## What you need to do
The records below must be copied out completely and exactly.

++++ Extracted records ++++

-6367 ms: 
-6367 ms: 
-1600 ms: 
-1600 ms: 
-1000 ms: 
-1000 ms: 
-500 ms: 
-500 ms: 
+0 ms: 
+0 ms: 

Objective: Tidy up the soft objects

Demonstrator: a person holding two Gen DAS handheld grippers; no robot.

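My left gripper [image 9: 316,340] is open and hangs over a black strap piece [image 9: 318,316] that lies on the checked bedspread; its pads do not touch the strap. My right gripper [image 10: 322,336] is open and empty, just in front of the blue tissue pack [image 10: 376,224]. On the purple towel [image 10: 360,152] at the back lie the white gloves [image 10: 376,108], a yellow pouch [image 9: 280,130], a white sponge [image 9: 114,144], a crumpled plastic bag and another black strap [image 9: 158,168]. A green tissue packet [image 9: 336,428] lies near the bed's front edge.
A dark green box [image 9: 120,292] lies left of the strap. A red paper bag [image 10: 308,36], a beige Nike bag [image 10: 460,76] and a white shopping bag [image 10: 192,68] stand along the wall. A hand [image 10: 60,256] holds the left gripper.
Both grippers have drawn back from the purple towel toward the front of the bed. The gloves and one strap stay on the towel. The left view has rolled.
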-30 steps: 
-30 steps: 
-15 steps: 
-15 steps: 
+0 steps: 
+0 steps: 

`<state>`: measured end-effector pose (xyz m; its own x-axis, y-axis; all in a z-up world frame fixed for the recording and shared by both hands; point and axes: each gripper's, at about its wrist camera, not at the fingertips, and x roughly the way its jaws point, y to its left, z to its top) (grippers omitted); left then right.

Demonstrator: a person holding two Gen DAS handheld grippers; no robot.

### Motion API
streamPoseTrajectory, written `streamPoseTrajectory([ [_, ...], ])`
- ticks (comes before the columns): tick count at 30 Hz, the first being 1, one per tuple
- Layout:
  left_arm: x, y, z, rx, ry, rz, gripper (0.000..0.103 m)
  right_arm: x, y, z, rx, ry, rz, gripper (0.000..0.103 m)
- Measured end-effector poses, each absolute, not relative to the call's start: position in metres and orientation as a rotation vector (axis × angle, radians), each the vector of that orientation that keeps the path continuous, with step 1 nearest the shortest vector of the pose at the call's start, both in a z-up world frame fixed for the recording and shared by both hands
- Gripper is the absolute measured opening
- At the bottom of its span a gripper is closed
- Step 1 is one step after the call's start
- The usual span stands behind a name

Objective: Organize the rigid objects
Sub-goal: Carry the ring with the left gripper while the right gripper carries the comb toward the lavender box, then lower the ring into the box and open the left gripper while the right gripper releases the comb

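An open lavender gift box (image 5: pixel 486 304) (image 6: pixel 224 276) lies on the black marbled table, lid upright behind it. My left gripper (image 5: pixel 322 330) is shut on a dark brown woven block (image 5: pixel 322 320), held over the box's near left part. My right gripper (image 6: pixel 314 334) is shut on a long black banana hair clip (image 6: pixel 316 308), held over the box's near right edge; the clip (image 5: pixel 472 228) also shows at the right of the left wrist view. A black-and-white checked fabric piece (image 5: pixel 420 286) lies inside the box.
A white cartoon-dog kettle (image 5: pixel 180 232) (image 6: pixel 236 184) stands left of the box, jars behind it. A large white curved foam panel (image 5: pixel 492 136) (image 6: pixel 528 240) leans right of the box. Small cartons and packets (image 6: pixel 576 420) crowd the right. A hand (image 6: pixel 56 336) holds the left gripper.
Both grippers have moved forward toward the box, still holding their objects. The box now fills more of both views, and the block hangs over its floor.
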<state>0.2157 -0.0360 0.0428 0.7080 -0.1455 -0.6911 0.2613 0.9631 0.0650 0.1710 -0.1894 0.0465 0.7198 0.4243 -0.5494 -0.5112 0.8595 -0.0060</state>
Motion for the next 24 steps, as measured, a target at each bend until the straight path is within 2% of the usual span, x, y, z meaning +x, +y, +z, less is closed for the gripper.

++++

## Response to this task
-6367 ms: 
-6367 ms: 
-1600 ms: 
-1600 ms: 
-1000 ms: 
-1000 ms: 
-500 ms: 
-500 ms: 
+0 ms: 
+0 ms: 

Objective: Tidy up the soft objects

Demonstrator: a person holding two Gen DAS handheld grippers; no robot.

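My left gripper [image 9: 316,340] is open and hangs over a black strap piece [image 9: 318,316] that lies on the checked bedspread; its pads do not touch the strap. My right gripper [image 10: 322,336] is open and empty, just in front of the blue tissue pack [image 10: 376,224]. On the purple towel [image 10: 360,152] at the back lie the white gloves [image 10: 376,108], a yellow pouch [image 9: 280,130], a white sponge [image 9: 114,144], a crumpled plastic bag and another black strap [image 9: 158,168]. A green tissue packet [image 9: 336,428] lies near the bed's front edge.
A dark green box [image 9: 120,292] lies left of the strap. A red paper bag [image 10: 308,36], a beige Nike bag [image 10: 460,76] and a white shopping bag [image 10: 192,68] stand along the wall. A hand [image 10: 60,256] holds the left gripper.
Both grippers have drawn back from the purple towel toward the front of the bed. The gloves and one strap stay on the towel. The left view has rolled.
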-30 steps: 
-30 steps: 
-15 steps: 
-15 steps: 
+0 steps: 
+0 steps: 

`<state>`: measured end-effector pose (xyz m; its own x-axis, y-axis; all in a z-up world frame fixed for the recording and shared by both hands; point and axes: each gripper's, at about its wrist camera, not at the fingertips, and x roughly the way its jaws point, y to its left, z to its top) (grippers omitted); left then right.

Demonstrator: a person holding two Gen DAS handheld grippers; no robot.

### Motion API
streamPoseTrajectory, written `streamPoseTrajectory([ [_, ...], ])`
- ticks (comes before the columns): tick count at 30 Hz, the first being 1, one per tuple
- Layout:
  left_arm: x, y, z, rx, ry, rz, gripper (0.000..0.103 m)
  right_arm: x, y, z, rx, ry, rz, gripper (0.000..0.103 m)
- Measured end-effector poses, each absolute, not relative to the call's start: position in metres and orientation as a rotation vector (axis × angle, radians), each the vector of that orientation that keeps the path continuous, with step 1 nearest the shortest vector of the pose at the call's start, both in a z-up world frame fixed for the recording and shared by both hands
- Gripper is the absolute measured opening
- At the bottom of its span a gripper is closed
- Step 1 is one step after the call's start
- The usual span stands behind a name

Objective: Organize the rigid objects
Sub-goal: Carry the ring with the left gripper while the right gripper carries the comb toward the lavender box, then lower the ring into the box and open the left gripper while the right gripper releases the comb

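An open lavender gift box (image 5: pixel 486 304) (image 6: pixel 224 276) lies on the black marbled table, lid upright behind it. My left gripper (image 5: pixel 322 330) is shut on a dark brown woven block (image 5: pixel 322 320), held over the box's near left part. My right gripper (image 6: pixel 314 334) is shut on a long black banana hair clip (image 6: pixel 316 308), held over the box's near right edge; the clip (image 5: pixel 472 228) also shows at the right of the left wrist view. A black-and-white checked fabric piece (image 5: pixel 420 286) lies inside the box.
A white cartoon-dog kettle (image 5: pixel 180 232) (image 6: pixel 236 184) stands left of the box, jars behind it. A large white curved foam panel (image 5: pixel 492 136) (image 6: pixel 528 240) leans right of the box. Small cartons and packets (image 6: pixel 576 420) crowd the right. A hand (image 6: pixel 56 336) holds the left gripper.
Both grippers have moved forward toward the box, still holding their objects. The box now fills more of both views, and the block hangs over its floor.
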<state>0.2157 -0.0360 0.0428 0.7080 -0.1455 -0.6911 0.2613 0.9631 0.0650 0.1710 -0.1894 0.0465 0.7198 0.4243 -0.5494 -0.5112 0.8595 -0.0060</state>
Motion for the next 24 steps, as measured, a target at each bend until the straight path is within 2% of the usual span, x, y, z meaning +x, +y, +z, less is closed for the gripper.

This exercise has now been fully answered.